Когда Кораблёв писал поминальные записки, то кроме своих родственников записывал туда и погибших на войне из воспоминаний деда. И когда во время Литургии, под мерное позванивание кадила, диакон и священник поминали усопших, Андрею казалось, что сейчас души павших солдат получают облегчение. И ему самому становилось лучше на душе.
Вечерами они гуляли с Ксенией по заснеженным улицам. Он встречал её после занятий, или она заходила к нему домой, а он потом провожал её до общежития. В эти тихие спокойные минуты, во время их неспешного разговора в свете вечерних фонарей под падающим искрящимся снегом, он понимал, как мало надо человеку для счастья.
– Ты никогда не рассказывала о своих родителях.
– Мама умерла при родах, вместе с неродившимся братом. Мне было тогда семь лет. Она учительницей литературы работала. Папа через два года женился. Я с мачехой прожила три года и сбежала к бабушке в деревню.
– Значит, тоже здесь родилась, в нашем городе?
– А ты думал деревенщина? – полушутя, полусерьёзно спросила девушка. – Я люблю деревню и ничего в этом зазорного не вижу.
– Я тоже, кажется, полюбил.
– Деревню?
– И деревню тоже. – Кораблёв совсем смутился, но Ксения не стала дальше его мучить.
– Мой папа архитектор. Раньше мы жили скромно, а теперь он неплохо зарабатывает, проектирует дома, коттеджи для богатеньких. Он меня всё к себе жить зовёт. А мне лучше в общежитии. Я к нему в гости захожу.
– А как его зовут?
– Пасечников Игорь Владимирович. Маму Еленой звали, а братишку хотели Иваном назвать.

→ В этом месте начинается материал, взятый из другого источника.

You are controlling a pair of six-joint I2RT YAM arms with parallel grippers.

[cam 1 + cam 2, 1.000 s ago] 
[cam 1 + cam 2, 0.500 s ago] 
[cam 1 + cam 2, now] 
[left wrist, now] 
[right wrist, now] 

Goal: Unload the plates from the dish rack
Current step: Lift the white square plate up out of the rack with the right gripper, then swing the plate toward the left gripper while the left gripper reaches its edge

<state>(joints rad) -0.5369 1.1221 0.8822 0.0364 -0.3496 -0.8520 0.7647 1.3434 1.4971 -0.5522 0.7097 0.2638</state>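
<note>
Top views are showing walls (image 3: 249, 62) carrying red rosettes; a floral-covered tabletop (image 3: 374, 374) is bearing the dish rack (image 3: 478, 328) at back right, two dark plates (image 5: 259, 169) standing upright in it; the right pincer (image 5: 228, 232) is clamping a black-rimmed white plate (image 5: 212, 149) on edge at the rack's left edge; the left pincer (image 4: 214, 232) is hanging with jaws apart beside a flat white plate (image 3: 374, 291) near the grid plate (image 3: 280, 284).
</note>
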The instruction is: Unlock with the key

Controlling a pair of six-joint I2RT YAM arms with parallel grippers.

– У тебя с Симой судьба схожая.
– Недаром наши прадеды дружили и вместе погибли.
– Думаешь, это взаимосвязано?
– Уверена.
– У твоего прадеда братья где жили?
– Перед революцией большей частью в городе.
– Все священники?
– Примерно половина.
– А храмы, где они служили, сохранились?
– Хочешь посмотреть? – щёки её раскраснелись от мороза, а глаза искрились вместе с инеем на ресницах. – Например, в этом. – Ксения показала рукой в сторону замёрзшего фонтана.
– Это же фонтан! – Кораблёв протёр запотевшие очки.
– До революции на этом самом месте храм стоял, освящённый в честь Алексия человека Божьего. В нём мой трижды прадед служил, Троицкий Александр Семёнович. Могу ещё церковь Успения Божией Матери тебе показать, там сын Александра служил, Николай Троицкий. Когда его отец умер, а умер он молодым, то он на попечение всю его семью взял, как старший сын. Сейчас церковь полностью отреставрирована.